▶ _Assigned task_
From the listing below, reproduce word for word the part that opens with the line containing "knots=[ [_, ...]" and closes with the line containing "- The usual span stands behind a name"; reproduce nothing else.

----

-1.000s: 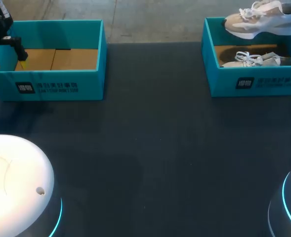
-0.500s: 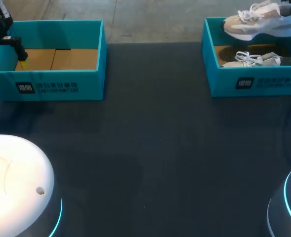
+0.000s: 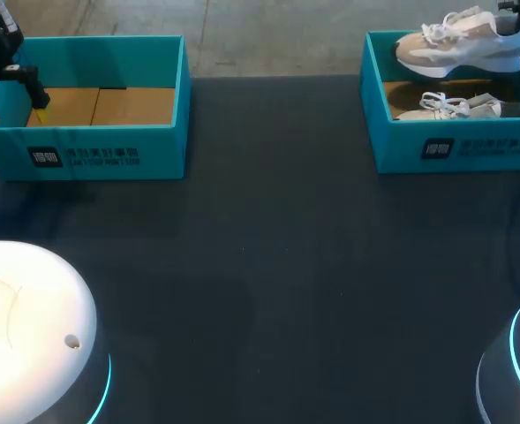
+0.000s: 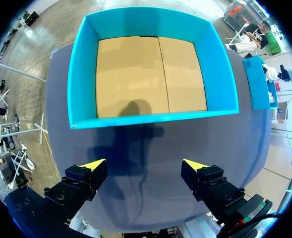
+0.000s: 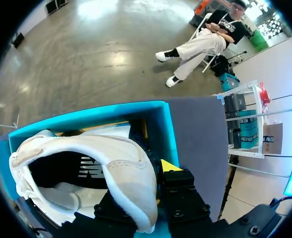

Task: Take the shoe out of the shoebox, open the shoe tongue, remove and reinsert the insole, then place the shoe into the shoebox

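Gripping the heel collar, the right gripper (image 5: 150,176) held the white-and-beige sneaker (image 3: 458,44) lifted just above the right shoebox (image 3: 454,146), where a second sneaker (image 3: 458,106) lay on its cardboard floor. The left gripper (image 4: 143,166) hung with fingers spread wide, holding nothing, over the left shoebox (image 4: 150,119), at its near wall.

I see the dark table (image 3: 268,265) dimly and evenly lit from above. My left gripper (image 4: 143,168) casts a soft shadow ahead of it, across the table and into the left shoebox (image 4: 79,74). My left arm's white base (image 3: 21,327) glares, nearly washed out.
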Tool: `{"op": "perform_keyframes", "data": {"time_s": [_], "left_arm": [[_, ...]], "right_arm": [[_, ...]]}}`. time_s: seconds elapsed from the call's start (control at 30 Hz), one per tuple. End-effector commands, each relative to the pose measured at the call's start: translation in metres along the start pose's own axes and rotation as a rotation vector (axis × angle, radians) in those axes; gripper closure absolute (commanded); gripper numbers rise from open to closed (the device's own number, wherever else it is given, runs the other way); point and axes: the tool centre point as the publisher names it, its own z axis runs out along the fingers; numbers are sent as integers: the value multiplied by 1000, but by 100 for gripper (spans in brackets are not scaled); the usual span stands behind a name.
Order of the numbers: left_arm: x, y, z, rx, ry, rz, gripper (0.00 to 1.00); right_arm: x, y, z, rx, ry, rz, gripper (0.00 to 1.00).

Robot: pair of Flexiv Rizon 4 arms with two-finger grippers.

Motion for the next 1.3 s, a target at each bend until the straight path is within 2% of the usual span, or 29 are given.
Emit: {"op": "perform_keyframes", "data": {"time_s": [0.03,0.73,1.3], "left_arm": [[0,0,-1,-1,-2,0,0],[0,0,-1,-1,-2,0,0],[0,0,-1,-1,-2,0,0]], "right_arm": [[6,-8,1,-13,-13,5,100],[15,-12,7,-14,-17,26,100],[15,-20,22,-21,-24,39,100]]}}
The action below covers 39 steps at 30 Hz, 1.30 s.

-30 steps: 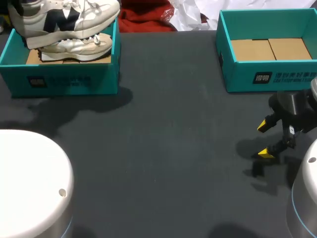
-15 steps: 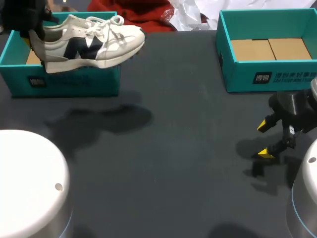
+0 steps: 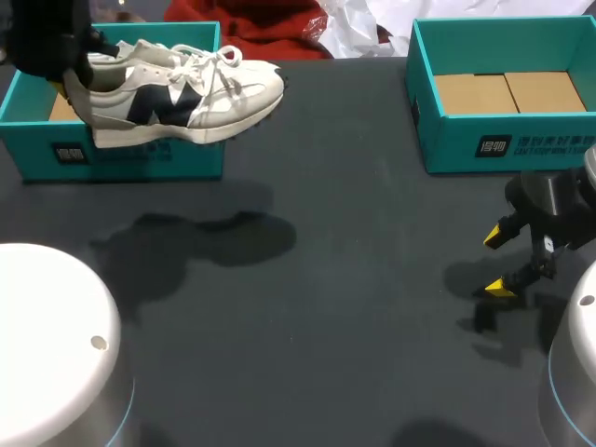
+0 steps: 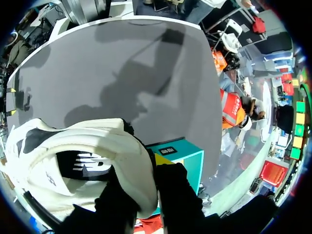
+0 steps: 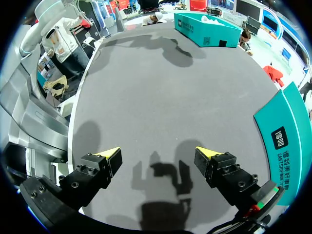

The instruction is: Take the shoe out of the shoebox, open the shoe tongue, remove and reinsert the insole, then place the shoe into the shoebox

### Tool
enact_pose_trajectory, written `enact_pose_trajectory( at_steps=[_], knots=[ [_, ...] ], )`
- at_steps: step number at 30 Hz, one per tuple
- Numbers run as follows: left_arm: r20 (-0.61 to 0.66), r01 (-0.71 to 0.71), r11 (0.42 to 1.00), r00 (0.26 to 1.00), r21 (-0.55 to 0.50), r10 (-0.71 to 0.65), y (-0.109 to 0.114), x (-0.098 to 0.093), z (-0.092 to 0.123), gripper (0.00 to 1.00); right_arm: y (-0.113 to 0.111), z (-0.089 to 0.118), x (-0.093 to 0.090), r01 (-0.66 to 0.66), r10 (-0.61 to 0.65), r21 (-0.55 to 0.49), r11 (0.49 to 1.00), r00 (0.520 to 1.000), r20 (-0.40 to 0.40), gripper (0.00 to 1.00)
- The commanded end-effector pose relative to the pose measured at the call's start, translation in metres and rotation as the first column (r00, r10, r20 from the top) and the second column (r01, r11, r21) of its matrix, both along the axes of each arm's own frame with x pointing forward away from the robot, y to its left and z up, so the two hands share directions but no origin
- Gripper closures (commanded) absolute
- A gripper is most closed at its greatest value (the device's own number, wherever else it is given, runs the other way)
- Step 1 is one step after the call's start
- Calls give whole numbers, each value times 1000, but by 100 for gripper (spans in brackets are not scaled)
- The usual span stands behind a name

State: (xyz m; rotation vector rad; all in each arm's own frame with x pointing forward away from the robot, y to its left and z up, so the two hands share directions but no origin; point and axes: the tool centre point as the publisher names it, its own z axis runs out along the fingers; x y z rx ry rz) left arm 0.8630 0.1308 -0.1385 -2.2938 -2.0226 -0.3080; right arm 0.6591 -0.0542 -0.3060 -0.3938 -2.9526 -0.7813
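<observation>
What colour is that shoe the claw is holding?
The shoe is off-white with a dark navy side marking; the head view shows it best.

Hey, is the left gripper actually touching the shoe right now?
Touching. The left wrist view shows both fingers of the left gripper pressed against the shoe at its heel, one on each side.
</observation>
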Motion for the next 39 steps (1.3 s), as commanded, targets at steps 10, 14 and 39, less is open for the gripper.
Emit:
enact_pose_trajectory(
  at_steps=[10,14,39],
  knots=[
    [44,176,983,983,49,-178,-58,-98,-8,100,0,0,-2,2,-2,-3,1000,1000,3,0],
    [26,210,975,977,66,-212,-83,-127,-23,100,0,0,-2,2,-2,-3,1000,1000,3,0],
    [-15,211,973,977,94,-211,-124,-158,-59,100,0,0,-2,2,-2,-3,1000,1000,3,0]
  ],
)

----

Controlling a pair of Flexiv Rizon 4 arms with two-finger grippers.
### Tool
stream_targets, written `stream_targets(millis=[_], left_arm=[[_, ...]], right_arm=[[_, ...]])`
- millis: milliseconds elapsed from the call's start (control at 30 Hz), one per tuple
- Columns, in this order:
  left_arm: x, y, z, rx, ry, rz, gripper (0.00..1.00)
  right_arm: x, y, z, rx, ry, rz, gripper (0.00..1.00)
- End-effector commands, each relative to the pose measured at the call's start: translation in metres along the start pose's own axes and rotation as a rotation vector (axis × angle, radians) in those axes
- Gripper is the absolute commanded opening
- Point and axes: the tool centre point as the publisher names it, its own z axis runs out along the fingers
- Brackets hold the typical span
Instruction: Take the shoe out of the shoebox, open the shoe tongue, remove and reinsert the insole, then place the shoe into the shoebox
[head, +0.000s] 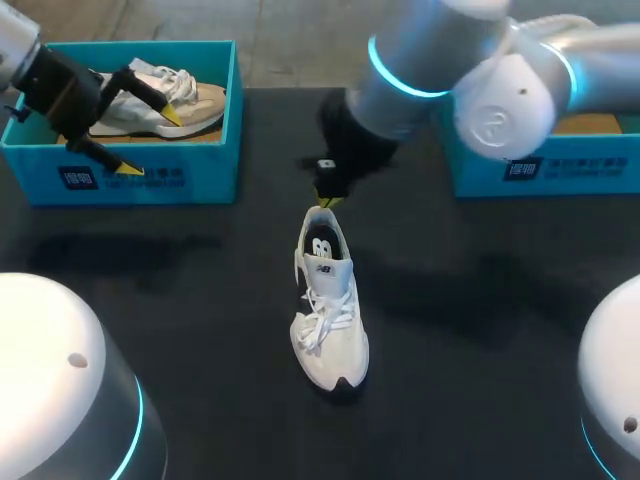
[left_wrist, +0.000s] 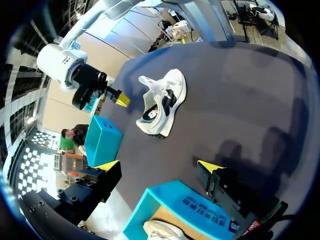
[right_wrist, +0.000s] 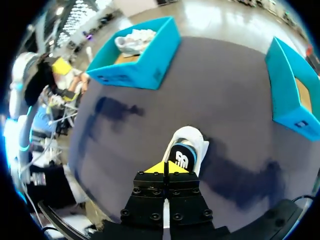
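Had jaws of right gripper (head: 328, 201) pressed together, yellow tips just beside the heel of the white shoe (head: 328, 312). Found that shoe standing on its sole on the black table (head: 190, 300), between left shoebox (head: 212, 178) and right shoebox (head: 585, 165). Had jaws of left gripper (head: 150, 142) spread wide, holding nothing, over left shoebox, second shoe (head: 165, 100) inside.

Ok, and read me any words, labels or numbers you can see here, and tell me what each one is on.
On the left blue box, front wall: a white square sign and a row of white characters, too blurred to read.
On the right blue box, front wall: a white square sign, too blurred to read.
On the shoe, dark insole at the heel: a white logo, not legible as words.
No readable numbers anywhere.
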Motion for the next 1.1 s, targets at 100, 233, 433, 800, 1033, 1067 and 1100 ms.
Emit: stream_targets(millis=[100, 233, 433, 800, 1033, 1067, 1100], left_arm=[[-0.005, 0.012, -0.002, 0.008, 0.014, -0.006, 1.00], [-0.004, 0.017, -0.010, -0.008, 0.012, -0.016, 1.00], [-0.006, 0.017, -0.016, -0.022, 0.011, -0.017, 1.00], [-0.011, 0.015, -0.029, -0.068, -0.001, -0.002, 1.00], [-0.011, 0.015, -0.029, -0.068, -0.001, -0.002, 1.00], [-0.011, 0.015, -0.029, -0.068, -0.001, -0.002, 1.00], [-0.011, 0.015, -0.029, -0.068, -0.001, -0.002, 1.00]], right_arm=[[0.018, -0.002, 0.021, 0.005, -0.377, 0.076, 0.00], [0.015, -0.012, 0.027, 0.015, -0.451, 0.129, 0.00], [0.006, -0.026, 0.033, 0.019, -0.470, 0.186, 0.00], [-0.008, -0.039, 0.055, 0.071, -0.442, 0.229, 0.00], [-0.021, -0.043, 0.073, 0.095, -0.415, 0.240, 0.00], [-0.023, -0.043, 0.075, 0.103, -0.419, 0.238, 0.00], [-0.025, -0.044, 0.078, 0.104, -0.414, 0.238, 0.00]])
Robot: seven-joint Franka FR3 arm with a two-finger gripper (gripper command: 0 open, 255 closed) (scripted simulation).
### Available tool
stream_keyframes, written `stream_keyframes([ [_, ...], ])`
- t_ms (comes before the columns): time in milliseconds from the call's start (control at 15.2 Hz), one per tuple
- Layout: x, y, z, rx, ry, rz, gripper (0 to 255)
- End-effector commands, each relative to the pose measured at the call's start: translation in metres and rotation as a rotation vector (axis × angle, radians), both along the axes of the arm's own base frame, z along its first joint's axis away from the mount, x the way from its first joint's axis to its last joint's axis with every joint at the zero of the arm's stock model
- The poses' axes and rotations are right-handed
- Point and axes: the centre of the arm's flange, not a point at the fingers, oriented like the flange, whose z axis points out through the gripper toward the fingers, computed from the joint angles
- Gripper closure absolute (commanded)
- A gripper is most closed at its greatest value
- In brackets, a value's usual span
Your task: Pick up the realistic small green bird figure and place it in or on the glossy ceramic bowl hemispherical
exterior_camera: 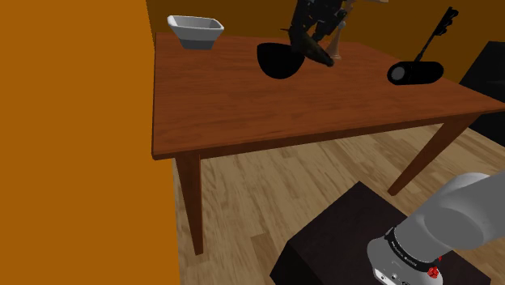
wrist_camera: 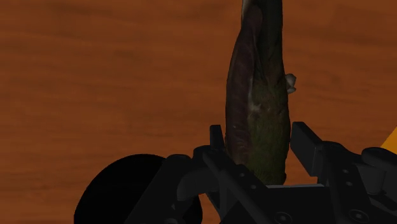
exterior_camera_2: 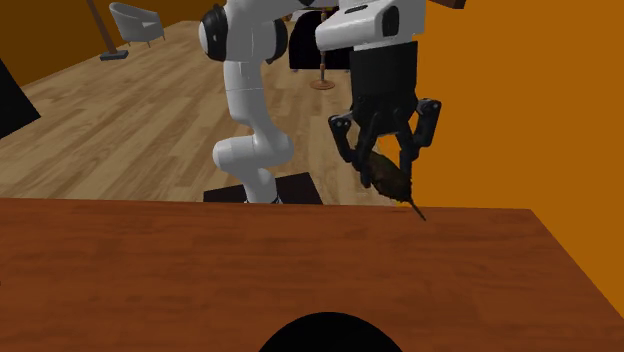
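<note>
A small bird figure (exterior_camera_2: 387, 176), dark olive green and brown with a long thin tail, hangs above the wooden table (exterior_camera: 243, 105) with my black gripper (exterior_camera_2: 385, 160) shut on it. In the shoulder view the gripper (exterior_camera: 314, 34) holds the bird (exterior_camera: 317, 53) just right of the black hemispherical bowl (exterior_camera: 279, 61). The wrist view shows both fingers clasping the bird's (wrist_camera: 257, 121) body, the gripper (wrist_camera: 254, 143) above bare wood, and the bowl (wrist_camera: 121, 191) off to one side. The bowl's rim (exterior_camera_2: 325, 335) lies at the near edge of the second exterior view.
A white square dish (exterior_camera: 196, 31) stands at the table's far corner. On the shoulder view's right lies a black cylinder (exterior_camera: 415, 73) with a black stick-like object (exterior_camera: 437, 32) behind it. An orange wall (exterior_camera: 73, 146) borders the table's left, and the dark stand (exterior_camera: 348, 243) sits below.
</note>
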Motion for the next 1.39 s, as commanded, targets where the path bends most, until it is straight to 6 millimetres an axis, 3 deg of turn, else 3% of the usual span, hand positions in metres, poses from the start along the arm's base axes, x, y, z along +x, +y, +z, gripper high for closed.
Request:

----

▶ _Answer box_
enact_pose_trajectory, written `enact_pose_trajectory( at_steps=[_], knots=[ [_, ...] ], )`
- at_steps: step number at 30 Hz, one per tuple
- Numbers run as follows: left_arm: r20 (-0.61 to 0.66), r01 (-0.71 to 0.71), r11 (0.42 to 1.00), r00 (0.26 to 1.00), r21 (-0.55 to 0.50), r10 (-0.71 to 0.65), y (-0.109 to 0.114), x (-0.098 to 0.093), z (-0.092 to 0.123), gripper (0.00 to 1.00); right_arm: y (-0.113 to 0.111), z (-0.089 to 0.118), x (-0.093 to 0.090), r01 (-0.66 to 0.66), r10 (-0.61 to 0.65), r21 (-0.55 to 0.49), r11 (0.49 to 1.00), r00 (0.520 to 1.000), r20 (-0.40 to 0.40), gripper (0.00 to 1.00)
- The commanded end-effector pose relative to the pose measured at the call's start, translation in metres and rotation as the first column (r00, r10, r20 from the top) and the second column (r01, r11, r21) of its matrix, both along the axes of each arm's own frame with x pointing forward away from the robot, y to its left and z up, so the two hands share directions but no origin
- Gripper closures (commanded) absolute
- A gripper is most closed at its greatest value (the device's own number, wherever else it is given, runs the other way)
- Step 1 is one step after the call's start
- Calls give whole numbers, each value times 1000, but by 100 for gripper (spans in brackets are not scaled)
- The usual span stands behind a name

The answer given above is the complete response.